[PROBLEM] All the data must be output exactly as given.

+ + + +

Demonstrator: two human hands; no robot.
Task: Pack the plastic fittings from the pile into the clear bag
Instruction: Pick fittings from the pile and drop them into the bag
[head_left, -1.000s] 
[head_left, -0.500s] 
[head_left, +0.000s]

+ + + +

[EXERCISE OUTPUT]
Demonstrator: two human hands; no robot.
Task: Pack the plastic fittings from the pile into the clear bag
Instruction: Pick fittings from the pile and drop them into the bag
[head_left, -1.000s] 
[head_left, -0.500s] 
[head_left, +0.000s]

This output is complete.